Which lines run from the line with "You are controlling" through the line with "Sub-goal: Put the" in the entries below? Print them exactly, both ends included, and nothing more.

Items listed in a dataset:
========================

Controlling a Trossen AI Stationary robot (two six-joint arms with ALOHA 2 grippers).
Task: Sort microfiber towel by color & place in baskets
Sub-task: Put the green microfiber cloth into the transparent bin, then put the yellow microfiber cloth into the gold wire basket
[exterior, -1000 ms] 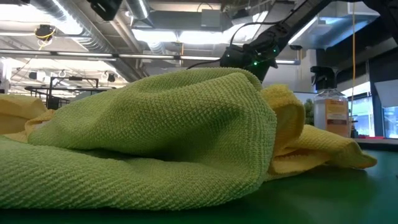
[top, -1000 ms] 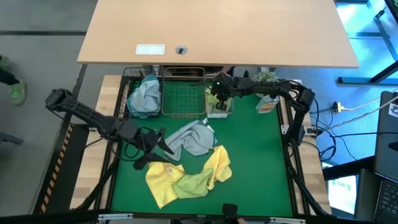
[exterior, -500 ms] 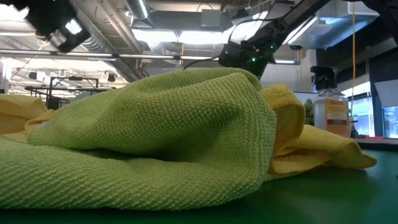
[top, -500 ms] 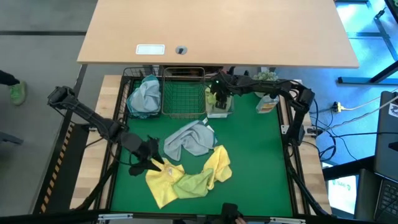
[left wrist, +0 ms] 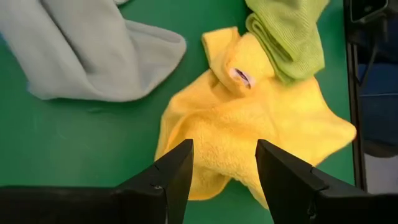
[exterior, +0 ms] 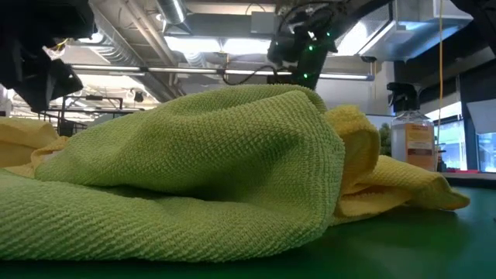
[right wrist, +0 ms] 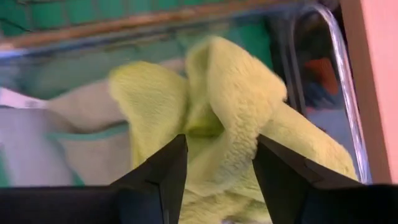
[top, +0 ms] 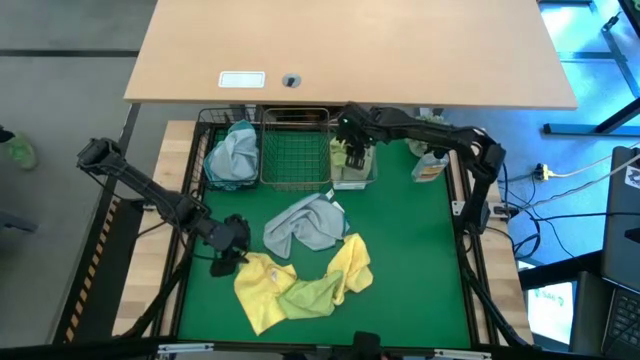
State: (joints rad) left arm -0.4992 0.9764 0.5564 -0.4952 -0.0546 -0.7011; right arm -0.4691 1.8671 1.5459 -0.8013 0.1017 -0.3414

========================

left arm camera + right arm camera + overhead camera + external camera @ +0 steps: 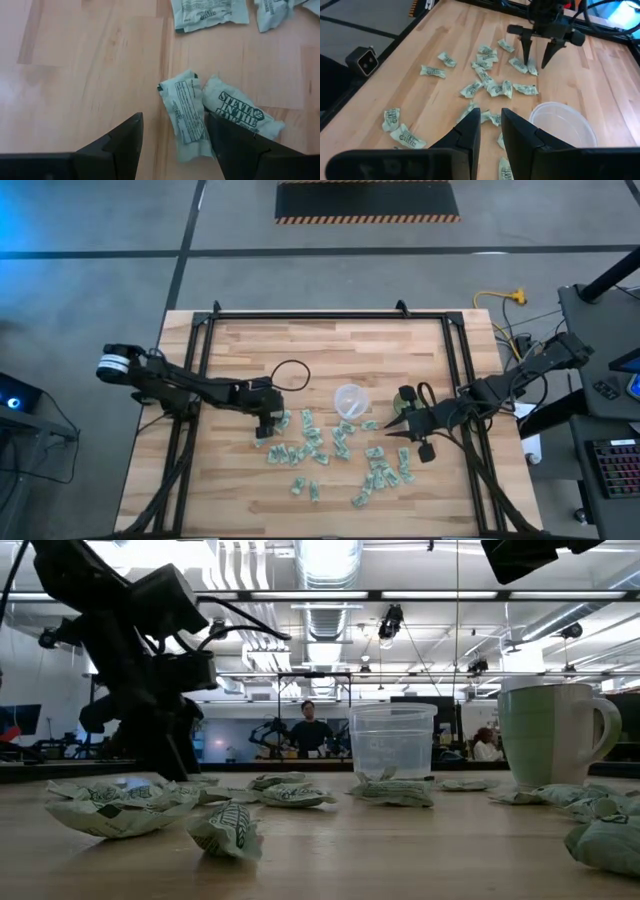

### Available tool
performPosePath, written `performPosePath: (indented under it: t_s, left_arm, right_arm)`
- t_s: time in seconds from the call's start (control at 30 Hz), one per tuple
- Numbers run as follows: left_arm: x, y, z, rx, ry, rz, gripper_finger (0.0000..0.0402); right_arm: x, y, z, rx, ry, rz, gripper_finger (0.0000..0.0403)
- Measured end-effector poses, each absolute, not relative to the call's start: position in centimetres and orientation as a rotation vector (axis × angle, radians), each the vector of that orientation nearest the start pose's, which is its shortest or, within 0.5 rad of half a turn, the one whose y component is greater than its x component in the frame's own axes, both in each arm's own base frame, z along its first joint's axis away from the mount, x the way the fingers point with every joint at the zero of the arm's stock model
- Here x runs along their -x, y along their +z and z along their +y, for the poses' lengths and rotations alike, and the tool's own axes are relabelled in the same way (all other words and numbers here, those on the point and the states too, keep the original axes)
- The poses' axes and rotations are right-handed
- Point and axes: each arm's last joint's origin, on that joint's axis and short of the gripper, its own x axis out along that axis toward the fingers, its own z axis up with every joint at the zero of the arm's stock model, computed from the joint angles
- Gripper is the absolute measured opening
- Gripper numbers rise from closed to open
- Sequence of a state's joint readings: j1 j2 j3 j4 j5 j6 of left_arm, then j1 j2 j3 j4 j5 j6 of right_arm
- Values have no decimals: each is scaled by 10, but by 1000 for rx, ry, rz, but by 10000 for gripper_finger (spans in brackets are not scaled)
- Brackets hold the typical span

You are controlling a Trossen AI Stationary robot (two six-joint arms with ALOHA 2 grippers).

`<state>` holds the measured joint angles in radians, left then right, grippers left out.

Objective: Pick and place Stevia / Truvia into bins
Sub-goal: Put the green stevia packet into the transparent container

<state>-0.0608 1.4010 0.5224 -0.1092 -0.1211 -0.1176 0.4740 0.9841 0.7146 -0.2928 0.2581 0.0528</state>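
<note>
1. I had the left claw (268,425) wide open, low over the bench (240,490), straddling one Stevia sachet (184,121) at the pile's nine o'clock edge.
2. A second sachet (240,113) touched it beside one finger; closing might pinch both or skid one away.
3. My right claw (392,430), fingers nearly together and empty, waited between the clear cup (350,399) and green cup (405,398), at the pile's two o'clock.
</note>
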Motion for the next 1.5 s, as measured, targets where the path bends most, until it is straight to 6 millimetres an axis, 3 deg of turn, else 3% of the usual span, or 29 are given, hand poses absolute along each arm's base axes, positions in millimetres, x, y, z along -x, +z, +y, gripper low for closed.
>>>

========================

EXERCISE OUTPUT
You are controlling a Trossen AI Stationary robot (two six-joint arms with ALOHA 2 grippers).

`<state>` holds the measured joint angles in radians, left then right, grippers left out.

Objective: Pick and place Stevia / Truvia into bins
Sub-goal: Put the green stevia packet into the transparent container

Now the answer is complete.